TO DO - Give again, word for word, the lines below that run from the line with "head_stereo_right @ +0" through the line with "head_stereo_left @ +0". Drop the pictures.

•••

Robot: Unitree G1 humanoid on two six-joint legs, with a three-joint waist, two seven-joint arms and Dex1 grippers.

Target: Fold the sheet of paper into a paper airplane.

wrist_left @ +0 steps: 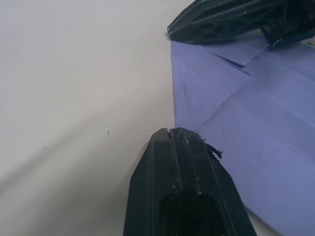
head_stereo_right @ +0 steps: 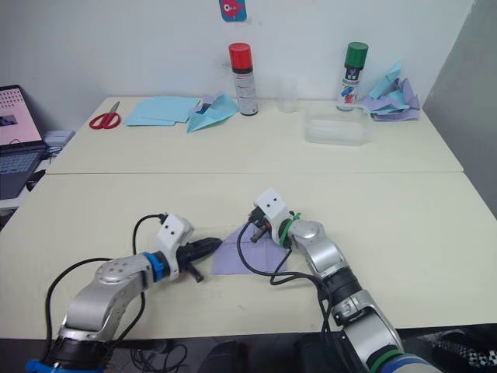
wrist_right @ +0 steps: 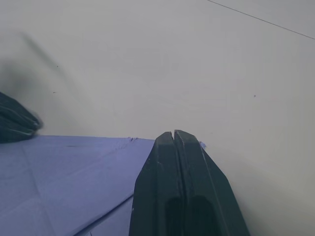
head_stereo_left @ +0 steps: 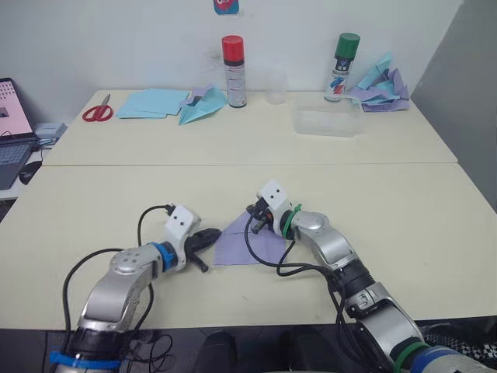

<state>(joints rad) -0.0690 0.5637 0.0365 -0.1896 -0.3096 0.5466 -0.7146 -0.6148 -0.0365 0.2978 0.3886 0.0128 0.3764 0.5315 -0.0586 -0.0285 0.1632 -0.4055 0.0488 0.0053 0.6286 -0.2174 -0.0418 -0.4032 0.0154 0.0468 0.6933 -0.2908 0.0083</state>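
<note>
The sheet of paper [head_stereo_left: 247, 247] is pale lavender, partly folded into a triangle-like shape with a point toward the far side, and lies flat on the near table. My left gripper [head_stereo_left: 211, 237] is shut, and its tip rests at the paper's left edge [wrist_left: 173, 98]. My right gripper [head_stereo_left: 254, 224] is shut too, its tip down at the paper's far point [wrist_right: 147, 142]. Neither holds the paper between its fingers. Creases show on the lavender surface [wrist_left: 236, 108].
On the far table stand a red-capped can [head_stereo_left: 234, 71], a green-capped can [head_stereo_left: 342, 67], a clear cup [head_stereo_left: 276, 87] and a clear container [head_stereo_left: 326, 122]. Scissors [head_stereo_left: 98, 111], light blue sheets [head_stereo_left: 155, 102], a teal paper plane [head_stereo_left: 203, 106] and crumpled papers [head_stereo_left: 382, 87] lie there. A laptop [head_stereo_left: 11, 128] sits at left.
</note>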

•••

EXERCISE OUTPUT -
head_stereo_right @ +0 steps: 
wrist_right @ +0 steps: 
head_stereo_left @ +0 steps: 

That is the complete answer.